By Faruk Yuce
KARKAMIS, Turkey (Reuters) - From his fields in Turkey, farmer Huseyin Ozdemir can see Islamist militants digging trenches and planting mines as they ready for battle around the northern Syrian town of Jarablus.
Like many villagers along this stretch of Turkey's 900 km (560-mile) border, Ozdemir welcomed the arrival of additional Turkish soldiers to bolster security in recent days but fears the consequences if they cross into Syria and intervene.
Wary of advances by both Syrian Kurdish forces and Islamic State militants as fighting north of the Syrian city of Aleppo intensifies, Turkey has sent extra troops and equipment to strengthen this part of the border as the risk of spillover rises.
On Sunday, it deployed missile and artillery batteries in the southeastern border town of Kilis. The border crossing was operating normally, with people and trucks queuing up to pass into Turkey.
Ankara has mooted the creation of a 'secure zone' on Syrian soil to prevent a new wave of refugees crossing the border, but has made clear it will not act alone and has been lobbying for support from the U.S.-led coalition against Islamic State.
"Islamic State (militants) are here. They plant mines on the Syrian border. They don't cross into our territory," Ozdemir said, tending his crops in the parched soil near the town of Karkamis, across the border from Jarablus.
"We want to see our soldiers present on the border but we don't want war. We don't want our soldiers crossing ... We will be satisfied if they just protect our borders."
Syrian government forces mounted heavy air strikes on Friday against rebel positions in and around Aleppo, the focus of an insurgent offensive aimed at capturing areas controlled by President Bashar al-Assad.
Turkish officials have said maintaining access to Aleppo is of critical importance and that Ankara would act if Syrian Kurdish forces battling Islamic State militants took control of Jarablus, some 120 km (75 miles) northeast of the city.

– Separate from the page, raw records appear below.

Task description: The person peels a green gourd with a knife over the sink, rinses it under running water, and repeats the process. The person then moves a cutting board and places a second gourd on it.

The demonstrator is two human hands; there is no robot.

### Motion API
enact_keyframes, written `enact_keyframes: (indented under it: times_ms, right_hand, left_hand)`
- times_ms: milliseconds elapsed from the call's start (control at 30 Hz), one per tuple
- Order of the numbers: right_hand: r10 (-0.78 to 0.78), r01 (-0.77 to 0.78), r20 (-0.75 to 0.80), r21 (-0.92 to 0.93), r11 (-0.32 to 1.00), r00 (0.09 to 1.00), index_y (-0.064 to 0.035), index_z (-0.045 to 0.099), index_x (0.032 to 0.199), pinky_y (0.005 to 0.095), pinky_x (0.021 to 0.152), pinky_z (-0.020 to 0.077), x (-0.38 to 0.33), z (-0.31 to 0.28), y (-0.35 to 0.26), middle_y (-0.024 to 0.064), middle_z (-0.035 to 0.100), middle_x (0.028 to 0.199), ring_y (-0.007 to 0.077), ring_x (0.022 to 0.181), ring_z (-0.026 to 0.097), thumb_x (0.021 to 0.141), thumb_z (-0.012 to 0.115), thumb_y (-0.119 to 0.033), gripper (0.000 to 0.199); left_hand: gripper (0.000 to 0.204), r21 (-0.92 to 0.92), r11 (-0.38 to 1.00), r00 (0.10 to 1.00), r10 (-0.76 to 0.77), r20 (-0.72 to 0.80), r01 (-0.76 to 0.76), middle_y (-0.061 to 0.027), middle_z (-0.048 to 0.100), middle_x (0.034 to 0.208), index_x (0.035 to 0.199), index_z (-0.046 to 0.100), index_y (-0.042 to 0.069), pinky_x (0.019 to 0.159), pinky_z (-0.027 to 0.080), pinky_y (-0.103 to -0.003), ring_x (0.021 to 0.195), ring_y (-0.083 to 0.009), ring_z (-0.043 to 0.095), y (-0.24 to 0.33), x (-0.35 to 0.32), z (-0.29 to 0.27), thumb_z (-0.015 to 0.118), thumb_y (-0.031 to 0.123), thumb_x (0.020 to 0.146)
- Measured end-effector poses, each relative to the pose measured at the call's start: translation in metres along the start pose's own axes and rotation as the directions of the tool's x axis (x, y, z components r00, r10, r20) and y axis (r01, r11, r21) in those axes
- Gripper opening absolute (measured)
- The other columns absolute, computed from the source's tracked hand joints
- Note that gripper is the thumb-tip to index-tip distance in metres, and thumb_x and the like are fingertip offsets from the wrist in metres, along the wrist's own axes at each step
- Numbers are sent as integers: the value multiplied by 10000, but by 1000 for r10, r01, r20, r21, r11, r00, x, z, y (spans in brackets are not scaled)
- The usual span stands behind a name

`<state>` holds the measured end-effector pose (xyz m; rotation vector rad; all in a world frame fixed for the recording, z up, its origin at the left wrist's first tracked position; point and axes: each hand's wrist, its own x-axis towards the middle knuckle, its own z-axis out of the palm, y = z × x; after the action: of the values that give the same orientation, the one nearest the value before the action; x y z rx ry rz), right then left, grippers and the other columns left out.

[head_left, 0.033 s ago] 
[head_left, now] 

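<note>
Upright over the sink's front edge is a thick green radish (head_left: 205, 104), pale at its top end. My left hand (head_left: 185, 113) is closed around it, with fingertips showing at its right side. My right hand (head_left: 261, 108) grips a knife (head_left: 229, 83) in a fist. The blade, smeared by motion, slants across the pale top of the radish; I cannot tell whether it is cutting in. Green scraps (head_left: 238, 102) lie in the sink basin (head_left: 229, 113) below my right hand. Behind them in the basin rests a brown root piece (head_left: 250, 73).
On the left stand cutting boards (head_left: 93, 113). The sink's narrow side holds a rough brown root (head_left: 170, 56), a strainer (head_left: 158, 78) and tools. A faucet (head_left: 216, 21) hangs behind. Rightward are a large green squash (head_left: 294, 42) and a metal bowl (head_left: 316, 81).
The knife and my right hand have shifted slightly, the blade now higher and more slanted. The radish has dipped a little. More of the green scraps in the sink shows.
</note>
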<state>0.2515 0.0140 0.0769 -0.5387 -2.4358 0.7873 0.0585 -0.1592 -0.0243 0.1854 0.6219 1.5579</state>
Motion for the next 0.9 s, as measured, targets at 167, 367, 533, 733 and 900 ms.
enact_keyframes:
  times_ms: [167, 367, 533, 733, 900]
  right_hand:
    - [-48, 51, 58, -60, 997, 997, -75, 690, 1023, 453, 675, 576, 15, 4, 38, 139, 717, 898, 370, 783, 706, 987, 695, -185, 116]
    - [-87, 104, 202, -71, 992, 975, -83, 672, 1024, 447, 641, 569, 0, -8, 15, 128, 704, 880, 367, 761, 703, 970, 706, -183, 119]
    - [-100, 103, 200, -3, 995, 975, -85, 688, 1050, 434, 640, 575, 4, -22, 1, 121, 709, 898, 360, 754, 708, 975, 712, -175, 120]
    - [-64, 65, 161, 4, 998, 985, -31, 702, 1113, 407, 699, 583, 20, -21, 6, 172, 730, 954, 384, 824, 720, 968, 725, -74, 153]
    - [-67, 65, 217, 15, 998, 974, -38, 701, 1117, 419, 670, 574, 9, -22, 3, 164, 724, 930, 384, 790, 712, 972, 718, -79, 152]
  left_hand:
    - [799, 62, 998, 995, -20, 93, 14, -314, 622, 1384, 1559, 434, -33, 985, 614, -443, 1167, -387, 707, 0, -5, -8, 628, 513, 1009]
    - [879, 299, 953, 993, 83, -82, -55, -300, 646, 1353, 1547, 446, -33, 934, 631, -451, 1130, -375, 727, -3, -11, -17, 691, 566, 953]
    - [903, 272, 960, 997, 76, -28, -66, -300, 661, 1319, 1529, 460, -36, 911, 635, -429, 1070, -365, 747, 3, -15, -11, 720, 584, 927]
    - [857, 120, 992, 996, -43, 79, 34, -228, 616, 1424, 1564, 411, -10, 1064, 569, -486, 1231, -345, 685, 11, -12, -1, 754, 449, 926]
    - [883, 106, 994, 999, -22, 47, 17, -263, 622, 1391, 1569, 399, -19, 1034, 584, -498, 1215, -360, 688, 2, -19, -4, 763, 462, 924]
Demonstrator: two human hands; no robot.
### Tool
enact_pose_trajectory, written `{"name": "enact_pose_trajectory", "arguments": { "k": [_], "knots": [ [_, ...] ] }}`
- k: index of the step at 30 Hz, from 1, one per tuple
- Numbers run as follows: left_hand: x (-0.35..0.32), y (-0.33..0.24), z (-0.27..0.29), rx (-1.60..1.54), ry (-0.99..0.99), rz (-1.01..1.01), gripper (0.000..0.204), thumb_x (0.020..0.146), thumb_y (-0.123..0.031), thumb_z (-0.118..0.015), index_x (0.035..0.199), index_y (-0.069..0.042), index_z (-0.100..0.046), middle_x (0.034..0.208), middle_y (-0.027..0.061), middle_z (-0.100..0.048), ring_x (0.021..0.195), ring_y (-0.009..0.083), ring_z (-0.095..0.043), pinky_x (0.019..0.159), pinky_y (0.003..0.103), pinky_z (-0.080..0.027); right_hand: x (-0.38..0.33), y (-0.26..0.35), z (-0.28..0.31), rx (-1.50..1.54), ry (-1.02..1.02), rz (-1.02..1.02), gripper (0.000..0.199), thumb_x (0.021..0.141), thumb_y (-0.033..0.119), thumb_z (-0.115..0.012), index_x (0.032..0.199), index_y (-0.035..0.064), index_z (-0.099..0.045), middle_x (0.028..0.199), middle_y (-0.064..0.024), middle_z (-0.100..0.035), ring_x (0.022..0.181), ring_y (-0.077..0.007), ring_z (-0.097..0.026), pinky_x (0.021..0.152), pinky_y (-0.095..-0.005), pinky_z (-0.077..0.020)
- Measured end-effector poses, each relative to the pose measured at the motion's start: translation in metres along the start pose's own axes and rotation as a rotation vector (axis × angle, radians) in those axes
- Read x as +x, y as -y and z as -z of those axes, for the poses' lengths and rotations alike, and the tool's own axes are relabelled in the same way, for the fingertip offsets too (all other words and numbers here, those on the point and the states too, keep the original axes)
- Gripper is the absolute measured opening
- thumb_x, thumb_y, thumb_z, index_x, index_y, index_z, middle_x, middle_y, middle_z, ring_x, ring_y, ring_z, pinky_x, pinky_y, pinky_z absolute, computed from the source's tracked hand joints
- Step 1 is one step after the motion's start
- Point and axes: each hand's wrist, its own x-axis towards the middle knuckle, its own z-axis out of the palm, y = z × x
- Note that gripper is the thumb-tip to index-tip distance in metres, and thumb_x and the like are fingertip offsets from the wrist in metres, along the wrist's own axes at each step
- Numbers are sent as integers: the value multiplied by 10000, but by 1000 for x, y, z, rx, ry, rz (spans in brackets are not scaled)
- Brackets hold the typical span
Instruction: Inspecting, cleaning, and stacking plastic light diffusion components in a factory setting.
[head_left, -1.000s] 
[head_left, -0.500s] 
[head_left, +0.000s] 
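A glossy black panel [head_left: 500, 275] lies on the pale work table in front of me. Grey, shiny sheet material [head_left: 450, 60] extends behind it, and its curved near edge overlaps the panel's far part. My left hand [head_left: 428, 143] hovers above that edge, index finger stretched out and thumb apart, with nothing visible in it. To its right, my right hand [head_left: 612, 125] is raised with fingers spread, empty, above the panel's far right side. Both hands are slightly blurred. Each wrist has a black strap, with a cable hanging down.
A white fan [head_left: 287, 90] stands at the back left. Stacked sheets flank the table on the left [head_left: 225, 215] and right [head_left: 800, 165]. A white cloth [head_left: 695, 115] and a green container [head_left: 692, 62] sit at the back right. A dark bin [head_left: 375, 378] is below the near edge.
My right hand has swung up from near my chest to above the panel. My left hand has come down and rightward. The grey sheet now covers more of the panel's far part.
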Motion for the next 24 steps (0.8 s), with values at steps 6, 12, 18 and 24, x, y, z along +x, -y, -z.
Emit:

Ankara is wary of the creation of an autonomous Kurdish state in Syrian territory, fearing that would further embolden Turkey's own 14 million Kurds. Prime Minister Ahmet Davutoglu said on Friday there were no immediate plans for any incursion, but Turkey would respond if its security was threatened.
"THROAT-CUTTING GESTURES"
Up and down the border with Syria, Turks are growing increasingly frustrated at the violence spilling into their towns and villages. But the prospect of Turkish involvement in Syria's conflict remains deeply unpopular.
"Islamist militants are threatening us from the other side of the border. They make throat-cutting gestures," said Halil Kocaaslan in the village of Karanfilkoy, close to Karkamis.
"The presence of Turkish soldiers at the border gives us confidence but we don't want them to cross into Syria. That would be devastating," he said.
More than 1.8 million Syrians have fled to Turkey, including more than 20,000 mostly Arabs in recent weeks who were escaping fighting around the border town of Tel Abyad further east, where Kurdish-led forces have seized territory from Islamic State.
Officials in Ankara fear another million people could be displaced if fighting for Aleppo intensifies, and villagers like Kocaaslan are starting to wonder where they would go if the fighting spilled into Turkish territory.
"The people of Jarablus fled to Turkey. Where would we flee?" he said.
Last week Turkish newspapers carried reports that the government is considering creating a buffer zone across the border, days after Erdogan said Turkey would never allow the formation of a Kurdish state along its southern borders.
Plumes of smoke rose from burning scrubland around the low-rise concrete buildings of Jarablus on Saturday but it otherwise appeared largely quiet and there were no immediate signs of activity at a military outpost on the Turkish side.
"Turkish people, the people of this village do not want war. We absolutely do not want Turkish soldiers to violate the border and enter Syria," Kocaaslan said.